Food Habits That Age You

Dr. Shawn Talbott (Ph.D., CNS, LDN, FACSM, FACN, FAIS) has gone from triathlon struggler to gut-brain guru! With a Ph.D. in Nutritional Biochemistry, he's on a mission to boost everyday human performance through the power of natural solutions and the gut-brain axis.

I have a few things to say in the recent “Food Habits That Age You” article by Catherine Guthrie in the November 2015 issue of Experience Life magazine.

Read the article on the Experience Life website

Read some of Catherine Guthrie’s other fantastic articles

Download a PDF scan of the article =  Food Habits That Age You Experience Life Nov 2015

Here are some of the interesting tidbits from the article – the major “Big Offender” foods that will accelerate aging:

Partially hydrogenated oils (a source of trans fats), which manufacturers manipulate to increase stability and shelf life.

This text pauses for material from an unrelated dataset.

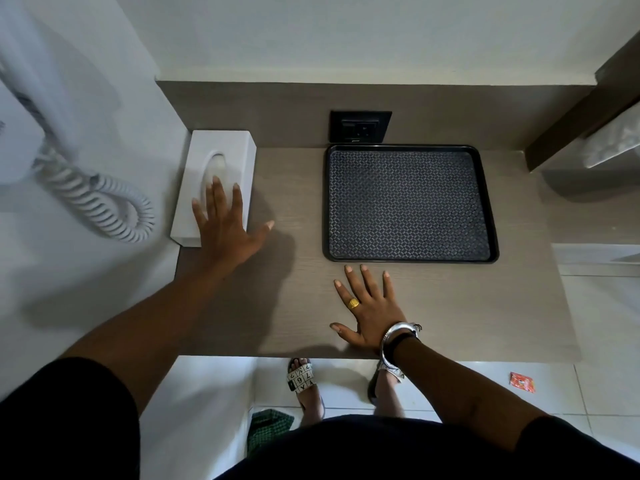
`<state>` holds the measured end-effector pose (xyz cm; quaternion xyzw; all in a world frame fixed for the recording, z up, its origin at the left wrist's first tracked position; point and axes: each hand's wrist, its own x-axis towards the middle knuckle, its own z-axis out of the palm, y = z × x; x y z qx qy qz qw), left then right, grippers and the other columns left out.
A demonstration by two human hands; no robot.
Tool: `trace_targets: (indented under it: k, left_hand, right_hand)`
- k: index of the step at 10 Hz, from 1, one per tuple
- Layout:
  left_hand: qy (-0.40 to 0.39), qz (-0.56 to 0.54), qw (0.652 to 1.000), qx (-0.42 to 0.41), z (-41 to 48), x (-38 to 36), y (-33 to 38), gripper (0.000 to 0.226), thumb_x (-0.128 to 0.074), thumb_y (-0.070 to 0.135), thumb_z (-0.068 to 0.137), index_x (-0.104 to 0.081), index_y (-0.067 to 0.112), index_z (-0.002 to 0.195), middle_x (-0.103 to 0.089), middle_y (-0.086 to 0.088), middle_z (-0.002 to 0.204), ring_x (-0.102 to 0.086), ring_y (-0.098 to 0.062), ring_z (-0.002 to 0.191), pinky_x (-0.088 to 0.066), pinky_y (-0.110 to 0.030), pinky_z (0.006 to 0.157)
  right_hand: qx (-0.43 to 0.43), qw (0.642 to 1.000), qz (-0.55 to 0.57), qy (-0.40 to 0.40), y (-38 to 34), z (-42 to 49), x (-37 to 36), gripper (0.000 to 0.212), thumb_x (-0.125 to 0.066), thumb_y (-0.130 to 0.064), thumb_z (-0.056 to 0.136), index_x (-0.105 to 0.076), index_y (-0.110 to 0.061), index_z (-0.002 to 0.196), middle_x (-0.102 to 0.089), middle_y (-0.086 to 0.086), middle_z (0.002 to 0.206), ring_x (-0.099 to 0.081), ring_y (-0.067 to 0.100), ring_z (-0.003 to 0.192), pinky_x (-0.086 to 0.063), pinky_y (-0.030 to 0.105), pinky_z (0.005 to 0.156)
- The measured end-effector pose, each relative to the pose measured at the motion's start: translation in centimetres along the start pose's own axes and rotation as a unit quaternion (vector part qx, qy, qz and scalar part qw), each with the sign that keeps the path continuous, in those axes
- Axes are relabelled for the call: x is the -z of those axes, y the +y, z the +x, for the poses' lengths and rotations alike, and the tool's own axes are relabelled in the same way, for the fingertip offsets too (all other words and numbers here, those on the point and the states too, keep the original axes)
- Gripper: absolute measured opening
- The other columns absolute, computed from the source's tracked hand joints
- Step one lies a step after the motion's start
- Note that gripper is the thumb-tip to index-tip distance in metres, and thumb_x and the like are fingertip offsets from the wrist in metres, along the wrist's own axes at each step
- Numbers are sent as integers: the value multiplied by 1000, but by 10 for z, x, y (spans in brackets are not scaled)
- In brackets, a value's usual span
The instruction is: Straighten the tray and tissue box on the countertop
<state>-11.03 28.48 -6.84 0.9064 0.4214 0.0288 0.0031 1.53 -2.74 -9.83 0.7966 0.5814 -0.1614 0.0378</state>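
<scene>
A white tissue box point(221, 150) lies at the left end of the brown countertop point(450, 306), against the left wall, slightly tilted. My left hand point(227, 230) rests flat on the box's near end, fingers spread and thumb out over the counter. A black tray point(410, 259) with a woven dark mat sits against the back wall, right of centre. Just short of the tray's near rim, my right hand point(370, 310) lies flat on the counter with fingers apart, not touching the tray. It wears a gold ring and a silver bangle.
A black wall socket point(360, 126) sits just behind the tray. A white wall phone with a coiled cord point(104, 206) hangs on the left wall beside the box. A dark shelf point(588, 109) juts in at the right. A red wrapper point(522, 381) lies on the floor tiles.
</scene>
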Motion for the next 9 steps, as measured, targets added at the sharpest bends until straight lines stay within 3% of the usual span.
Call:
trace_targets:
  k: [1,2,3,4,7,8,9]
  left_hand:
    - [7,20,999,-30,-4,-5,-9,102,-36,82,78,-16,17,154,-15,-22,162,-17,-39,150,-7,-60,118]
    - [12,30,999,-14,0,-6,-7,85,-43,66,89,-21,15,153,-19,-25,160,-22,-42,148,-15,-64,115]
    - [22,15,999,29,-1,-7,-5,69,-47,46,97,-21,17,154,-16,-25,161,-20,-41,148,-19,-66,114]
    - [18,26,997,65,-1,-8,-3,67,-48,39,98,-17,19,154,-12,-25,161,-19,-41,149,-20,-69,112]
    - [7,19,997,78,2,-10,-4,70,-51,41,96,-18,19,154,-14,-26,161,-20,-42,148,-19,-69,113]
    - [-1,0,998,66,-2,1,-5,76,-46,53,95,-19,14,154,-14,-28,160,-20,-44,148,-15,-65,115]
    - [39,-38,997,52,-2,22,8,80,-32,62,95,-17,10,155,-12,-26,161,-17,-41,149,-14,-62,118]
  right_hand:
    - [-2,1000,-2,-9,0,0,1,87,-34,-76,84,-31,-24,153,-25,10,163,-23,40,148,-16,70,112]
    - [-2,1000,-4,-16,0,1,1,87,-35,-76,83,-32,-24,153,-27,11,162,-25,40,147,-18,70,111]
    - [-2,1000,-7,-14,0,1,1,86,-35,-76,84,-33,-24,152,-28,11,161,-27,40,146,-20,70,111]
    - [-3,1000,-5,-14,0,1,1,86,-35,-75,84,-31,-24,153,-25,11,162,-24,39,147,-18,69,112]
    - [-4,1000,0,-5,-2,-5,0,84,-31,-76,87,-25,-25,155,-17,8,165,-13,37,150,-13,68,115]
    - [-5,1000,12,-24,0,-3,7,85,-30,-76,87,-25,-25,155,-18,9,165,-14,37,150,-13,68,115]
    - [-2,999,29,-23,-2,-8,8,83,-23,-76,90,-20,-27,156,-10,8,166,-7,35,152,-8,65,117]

How It Ages You: Lurking in many processed convenience foods, partially hydrogenated oils take their aging toll by promoting inflammation. Chronic inflammation is a low-grade, systemic irritation that smolders deep inside the body. Like rust that spreads through a car, inflammation erodes the body’s basic mechanics.

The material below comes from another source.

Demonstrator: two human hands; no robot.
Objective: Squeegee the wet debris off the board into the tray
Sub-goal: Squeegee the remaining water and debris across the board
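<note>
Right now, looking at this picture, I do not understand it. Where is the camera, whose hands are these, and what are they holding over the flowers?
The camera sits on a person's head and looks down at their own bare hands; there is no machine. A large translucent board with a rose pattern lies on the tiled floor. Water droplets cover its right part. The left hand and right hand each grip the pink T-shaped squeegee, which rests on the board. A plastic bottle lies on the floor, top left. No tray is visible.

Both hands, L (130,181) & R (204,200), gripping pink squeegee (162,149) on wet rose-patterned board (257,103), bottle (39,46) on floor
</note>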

Specifically, chronic inflammation ages the body by nibbling away at telomeres — the caps on the ends of your chromosomes that are key to protecting your genes. Telomeres shorten naturally with each cell division, and eventually telomeres are used up and cells become inactive or die. Cell death is natural, but lifestyle factors — such as eating a lot of hydrogenated oils — can shorten telomeres prematurely and accelerate aging.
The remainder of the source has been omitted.